April 2016

Soccer study finds steady rate of ACL injuries, disappointing 3-year outcomes

In the moment: Sports medicine

By Jordana Bieze Foster

Despite advances in prevention and intervention, anterior cruciate ligament (ACL) injuries are no less common among professional soccer players now than in 2001, according to research from Sweden.

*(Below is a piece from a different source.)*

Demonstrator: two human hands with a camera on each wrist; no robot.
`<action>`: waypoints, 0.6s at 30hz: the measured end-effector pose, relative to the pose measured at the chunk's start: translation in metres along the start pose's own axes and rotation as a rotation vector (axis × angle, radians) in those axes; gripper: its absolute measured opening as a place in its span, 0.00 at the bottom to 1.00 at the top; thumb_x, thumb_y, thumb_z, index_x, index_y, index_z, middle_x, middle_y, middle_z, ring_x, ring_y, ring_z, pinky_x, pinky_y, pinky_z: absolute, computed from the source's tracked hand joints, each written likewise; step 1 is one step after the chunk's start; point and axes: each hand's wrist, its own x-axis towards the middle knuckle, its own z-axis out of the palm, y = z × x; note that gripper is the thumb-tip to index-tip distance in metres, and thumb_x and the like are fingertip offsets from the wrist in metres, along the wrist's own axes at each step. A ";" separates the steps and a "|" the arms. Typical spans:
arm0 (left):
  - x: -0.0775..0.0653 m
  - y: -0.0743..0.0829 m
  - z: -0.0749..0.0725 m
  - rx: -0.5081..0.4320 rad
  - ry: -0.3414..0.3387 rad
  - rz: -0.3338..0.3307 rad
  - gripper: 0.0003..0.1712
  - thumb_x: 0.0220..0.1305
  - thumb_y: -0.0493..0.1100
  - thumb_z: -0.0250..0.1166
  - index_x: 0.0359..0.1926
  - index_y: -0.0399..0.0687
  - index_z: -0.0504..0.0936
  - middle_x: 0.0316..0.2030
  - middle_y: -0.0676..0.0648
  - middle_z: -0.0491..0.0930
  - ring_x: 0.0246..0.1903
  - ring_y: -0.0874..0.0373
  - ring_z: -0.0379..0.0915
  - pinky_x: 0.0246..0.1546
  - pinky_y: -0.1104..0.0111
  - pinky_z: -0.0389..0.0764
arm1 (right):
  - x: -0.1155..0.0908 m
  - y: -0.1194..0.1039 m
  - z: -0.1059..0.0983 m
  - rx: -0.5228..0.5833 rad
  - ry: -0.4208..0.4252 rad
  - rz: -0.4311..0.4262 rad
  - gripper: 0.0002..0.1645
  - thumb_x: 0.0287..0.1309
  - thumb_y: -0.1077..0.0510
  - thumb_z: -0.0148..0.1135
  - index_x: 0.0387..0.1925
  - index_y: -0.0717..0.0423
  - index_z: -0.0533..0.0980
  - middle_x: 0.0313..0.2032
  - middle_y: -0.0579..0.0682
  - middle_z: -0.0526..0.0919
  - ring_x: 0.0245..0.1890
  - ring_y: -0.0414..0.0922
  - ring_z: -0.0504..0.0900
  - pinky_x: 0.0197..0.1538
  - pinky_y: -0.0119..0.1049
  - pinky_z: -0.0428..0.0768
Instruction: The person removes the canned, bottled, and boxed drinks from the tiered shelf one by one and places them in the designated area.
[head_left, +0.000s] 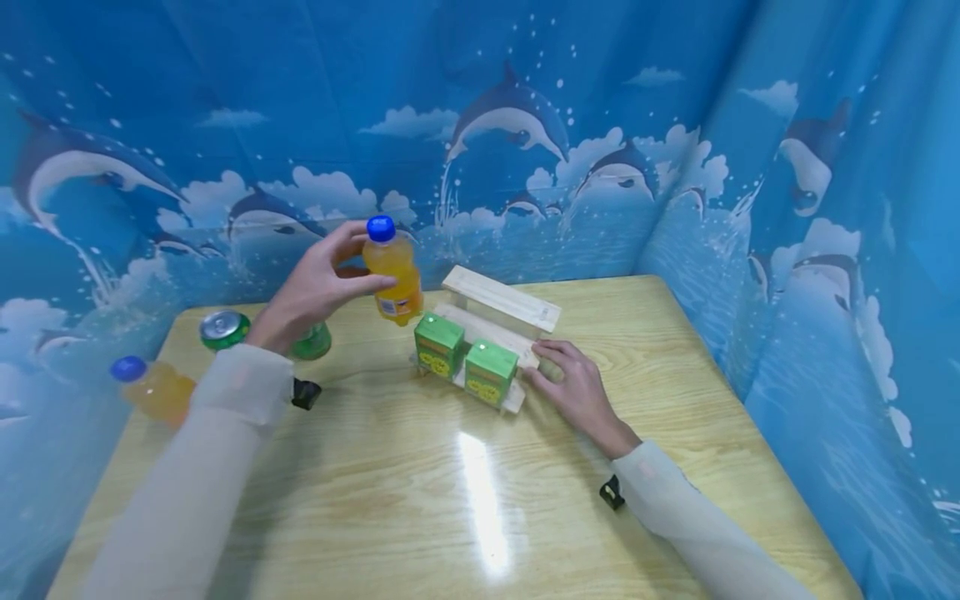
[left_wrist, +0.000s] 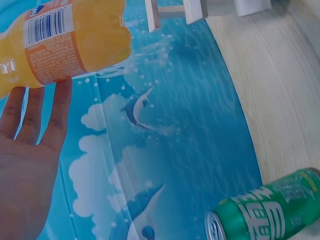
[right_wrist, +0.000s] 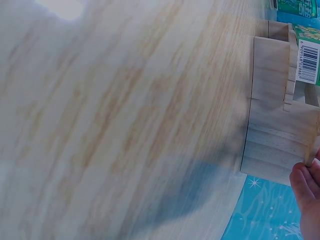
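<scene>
A bottle of orange drink with a blue cap (head_left: 395, 279) is upright in the air, left of the small wooden stepped rack (head_left: 498, 308). My left hand (head_left: 327, 272) grips it between thumb and fingers. In the left wrist view the fingers lie along the bottle's label (left_wrist: 52, 45). On the rack's front step stand two green juice boxes (head_left: 438, 345) side by side. With fingertips and thumb my right hand (head_left: 573, 385) holds the rack's right end. The right wrist view shows its fingers at the rack's side panel (right_wrist: 277, 135).
A second orange drink bottle (head_left: 156, 390) stands at the table's left side. Two green cans stand nearby, one (head_left: 224, 328) beyond my left forearm, another (head_left: 313, 342) partly behind the wrist. A dolphin-print curtain (head_left: 510, 117) surrounds the wooden table (head_left: 390, 500).
</scene>
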 end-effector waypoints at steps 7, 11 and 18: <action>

Perhaps even more concerning, the study found that, although 134 players who completed rehabilitation after ACL reconstruction returned to training, 4% suffered a re-rupture before returning to match play, and only 65% of the 104 players with complete follow-up data were still playing at an elite level three years later.

Investigators from Linkoping University analyzed ACL injury data for 78 men’s professional soccer clubs between 2001 and 2015; players who suffered ACL injuries were tracked for three years after returning to training.

During the study period, 157 ACL injuries were recorded; the annual injury rate increased on average by 6%, although that increase was not statistically significant. Players who had ACL reconstruction took a median of 6.6 months to return to training and 7.4 months to return to play. The findings were epublished in late March by the British Journal of Sports Medicine.

Source:

Walden M, Hagglund M, Magnusson H, Ekstrand J. ACL injuries in men’s professional football: a 15-year prospective study on time trends and return-to-play rates reveals only 65% of players still play at the top level 3 years after ACL rupture. Br J Sports Med 2016 Mar 31. [Epub ahead of print]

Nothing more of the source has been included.